Le projet a vu le jour lorsqu’Hubert est passé à des arracheuses à betteraves de type intégrale. Tel un transbordeur à céréales, la machine réalise les navettes entre l’arracheuse et le dépôt de betteraves, situé parfois à plus de 500 m de la parcelle. Équipé de deux intégrales Ropa Tiger 5, Hubert réalise environ 800 ha par machine et par campagne. « Sans le transbordeur il serait difficile de faire autant d’hectares. » En effet, cette machine évite à l’intégrale de perdre du temps en allant au dépôt. Dans les grandes parcelles, l’arracheuse ne s’arrête pratiquement pas et vide dans le transbordeur en roulant. Lors de notre passage, le dépôt de betteraves était situé deux parcelles plus loin. L’efficacité de cette organisation de chantier prend alors tout son sens. Le temps que le transbordeur fasse l’aller-retour vers le dépôt, l’intégrale avait pratiquement rempli sa trémie. Pour son chantier, Hubert n’a plus besoin de benne. « Je peux venir arracher quand je veux, même le soir sans contraindre l’agriculteur à sortir sa benne », précise-t-il. Les fenêtres d’intervention sont donc multipliées.

Mieux qu’une benne

« La débardeuse va là où s’arrêtent les bennes », s’amuse Hubert. Dans les conditions parfois difficiles de fin de saison, cette machine est un gros avantage car elle est munie de trois essieux en pneumatiques basse pression.
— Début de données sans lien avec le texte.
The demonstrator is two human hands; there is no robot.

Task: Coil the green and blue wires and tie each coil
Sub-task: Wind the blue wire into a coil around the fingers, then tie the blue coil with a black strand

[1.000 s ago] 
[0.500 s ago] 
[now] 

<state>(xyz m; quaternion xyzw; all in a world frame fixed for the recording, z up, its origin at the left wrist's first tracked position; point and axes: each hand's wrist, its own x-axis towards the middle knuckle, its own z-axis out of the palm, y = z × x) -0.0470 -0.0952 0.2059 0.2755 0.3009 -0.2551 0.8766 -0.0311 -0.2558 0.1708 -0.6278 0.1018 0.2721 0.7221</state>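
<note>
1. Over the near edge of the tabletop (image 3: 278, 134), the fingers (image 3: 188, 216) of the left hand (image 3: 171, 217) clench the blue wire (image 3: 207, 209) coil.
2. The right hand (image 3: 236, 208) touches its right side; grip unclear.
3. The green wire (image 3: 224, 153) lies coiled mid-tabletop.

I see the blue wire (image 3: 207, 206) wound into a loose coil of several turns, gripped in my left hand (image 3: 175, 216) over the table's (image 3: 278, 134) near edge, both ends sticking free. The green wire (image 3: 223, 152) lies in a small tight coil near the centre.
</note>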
Elle a également la possibilité de rouler en crabe. « Il est pratiquement impossible de la planter », précise Aurélien, conducteur de l’intégrale. Malgré un gabarit relativement impressionnant, l’appareil reste maniable. Ses 3 essieux sont directeurs et l’engin est articulé entre la trémie et la cabine. En outre, contrairement à une benne, une partie de la terre présente avec les betteraves est éliminée par l’élévateur lors du déchargement. Avec cette machine, le dépôt de betterave en bout de champs est beaucoup plus régulier. Il est ensuite plus simple pour le déterreur de reprendre le silo lors du départ pour la sucrerie. Et pour certains dépôts qui restent longtemps et sont paillés pour diminuer les risques, un silo régulier sera plus facile à couvrir.

Une seconde vie

L’ancienne intégrale a été complètement dépouillée de ses organes d’arrachage. Le bâti arracheur, les turbines et l’élévateur ont été retirés. La trémie a été modifiée pour permettre à l’intégrale de vider plus facilement à l’intérieur. Des tubes ont été rajoutés dans la largeur pour donner de la rigidité à l’ensemble. Une ridelle amovible s’abaisse et se relève avec deux vérins. « Cela permet de ne pas vider trop haut et ça facilite la vidange de la trémie de l’arracheuse. » Un distributeur hydraulique actionne la ridelle. Pour le déchargement, la machine conserve un élévateur latéral combiné à un fond mouvant, comme une intégrale. L’appareil affiche un poids à vide de 14 t. Enfin, un réservoir à gasoil a été ajouté à l’avant de la machine. « On a pris un ancien réservoir de déterreur auquel on a rajouté une pompe électrique », explique Aurélien. Les 1 400 l de GNR offrent plus d’autonomie au chantier.